Is faith something you wear? Is it a culture you live in? Is it a place you go, apart from the rest of your life? Do you talk about it, but not walk within it? Do you wear it like a fashion? Take it off? Change it depending on your circumstances. Or maybe you always wear it, even talk about it, but are you living it?

I haven’t written in some time because I was lost in figuring out who I am, and the dichotomy of that idea was wearing it (fashion) and living it (faith), and I didn’t find myself “good enough” to blog about it. As if somehow I am going to be perfect in my journey and arrive at some fantasized place of what my faith should look like. And yet, I also felt that if I am going to walk this faith, it should look like something better than what the world is offering. I mean, how can I display faith if I’m living like everyone else in the world? Shouldn’t faith set me apart?

“You are the salt of the earth, but if salt has lost its taste, how shall its saltiness be restored? It is no longer good for anything except to be thrown out and trampled under people’s feet. You are the light of the world. A city set on a hill cannot be hidden.”

Matthew 5:13-14

If I have been transformed by Christ, shouldn’t my life look like it?

“Therefore, if anyone is in Christ, he is a new creation. The old has passed away; behold, the new has come.”

2 Corinthians 5:17

And if my life doesn’t look like it, am I a fraud? Am I capable of leading others to Jesus? Am I talking about Jesus, or does my life– even despite my transgressions–still look like I am following him on this journey? One of the things I’ve had to ask myself at the end of every day is: what did this look like to_____? And one of the things I am learning in my discernment of people is what their lives look like. I’m allowed to judge to have discernment; it’s how we can tell if someone bears fruit or not. How often have people attended church and met those churchy people who look like they’ve got it all together? They speak tons about Jesus and their love for him, but then you become friendly with them outside of church, and their lives don’t LOOK like it. They incorporate pieces of Jesus, but the whole output of their lives just looks like everyone else–whether it’s vying for their position, their habits, or their other friends. I’ve become somewhat uncomfortable socializing with people who aren’t amenable to this journey I’m on, and I am looking for my whole life to reflect Jesus in every aspect. And while I still contend with my own issues (I like to say sometimes that I’m like the New Yorker magazine, lots of issues!) I am not looking to get comfortable with them; I am looking to rise above those issues, I am looking to break bad habits; I am looking to walk the path less traveled.

I’ve had to think about every aspect of who I am in the course of my day: driving! Interacting on social media, work, and how I raise my kids.

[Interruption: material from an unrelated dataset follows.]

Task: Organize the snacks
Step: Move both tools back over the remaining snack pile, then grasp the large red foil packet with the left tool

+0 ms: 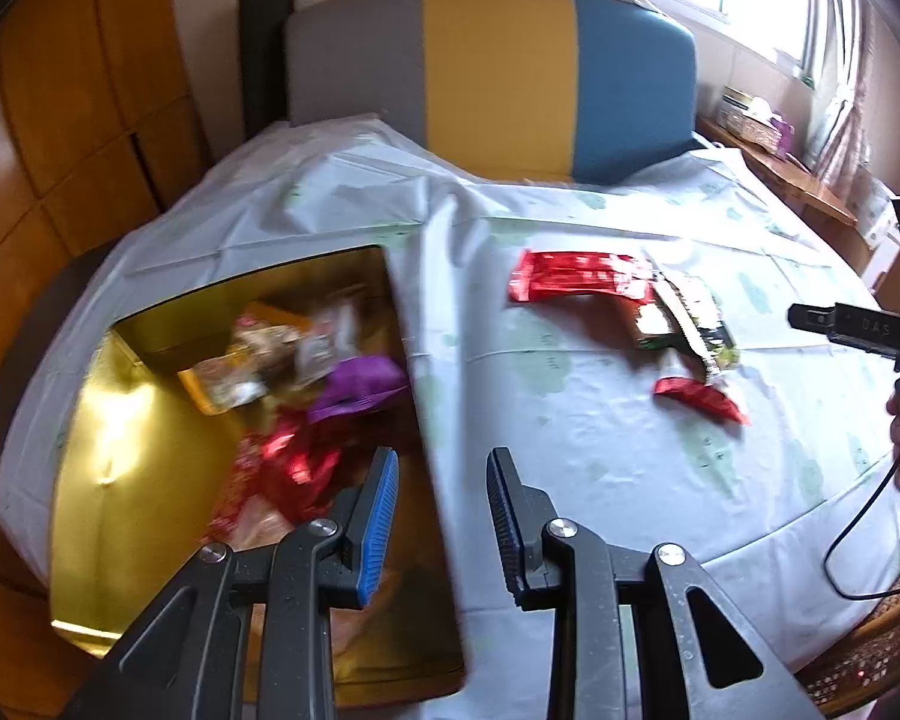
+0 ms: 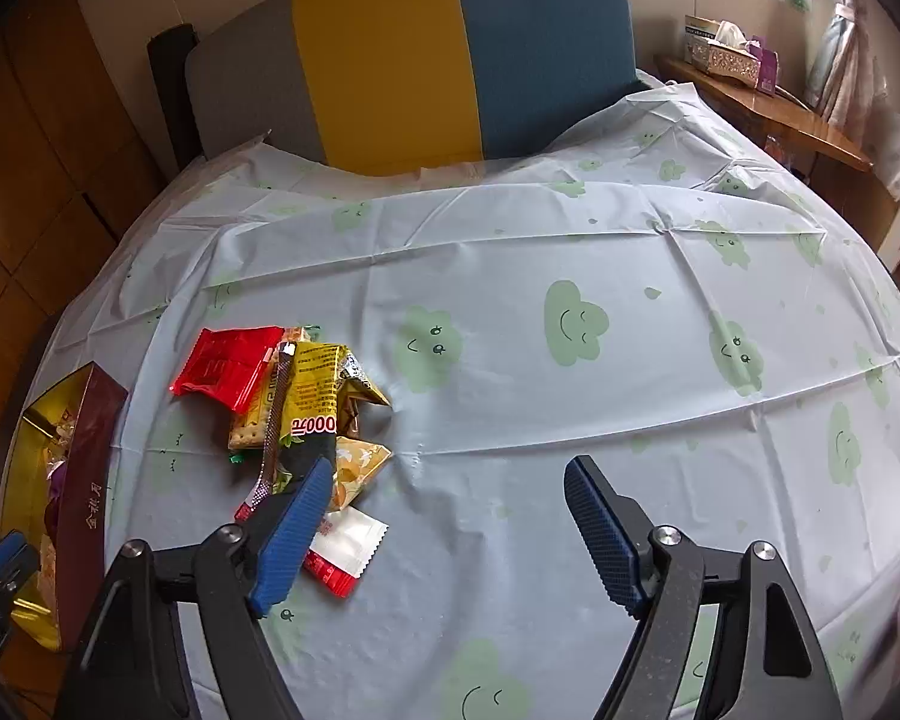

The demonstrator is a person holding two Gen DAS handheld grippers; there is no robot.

So, while I focus on who I am, I also have to recognize the people I am in contact with and have discernment because, quite simply, we become what we hang around. Is that me judging others and feeling they aren’t good enough for me? ABSOLUTELY NOT. It IS about understanding the path they may lead me down, and that is on me. I have to recognize my weaknesses in areas of my life for which I don’t stay strong. Like an alcoholic who doesn’t want to go to a bar, I have to guard myself against the things that will weaken me, that betray who I am yearning to be in the name of the God that made me and to stay away from that which defies his word for my life.

If I am called to be holy and obedient to his word, then I have to be discerning of the situations I have already been called out of. Like Lot’s wife, I don’t want to look back and long for a life that I already prayed to be removed from and isn’t following Jesus.

“Now therefore, if you will indeed obey my voice and keep my covenant, you shall be my treasured possession among all peoples, for all the earth is mine; and you shall be to me a kingdom of priests and a holy nation.”

Exodus 19:5-6

When I look around me and read the news and see what’s happened over the past 10 years in this nation, all I can see are a people so astray from God. I see myself and cringe at who I have been, so if my faith is merely an identity I put on in the right company or just a conversation about my identity, then I have failed. But my faith should be something others identify in me, it shouldn’t have to be told by me. And it should be apparent on a daily basis; it should be the prevailing measure of who I am; it’s not fashion; it’s faith, and this walk is HARD, but it is so incredibly peaceful, too. What deeds am I producing if I merely wear my faith as a virtue without it being an act?

What good is it, my brothers and sisters, if someone claims to have faith but has no deeds? Can such faith save them?  Suppose a brother or a sister is without clothes and daily food. 16 If one of you says to them, “Go in peace; keep warm and well fed,” but does nothing about their physical needs, what good is it? 17 In the same way, faith by itself, if it is not accompanied by action, is dead.

 But someone will say, “You have faith; I have deeds.”

Show me your faith without deeds, and I will show you my faith by my deeds. You believe that there is one God. Good! Even the demons believe that—and shudder.

James 2:14-15

So, when we think about our walk with our Lord, are we considering how it affects us? How it affects others? Do we wear it like a virtue signal? Do we live in a way that is transforming us and others?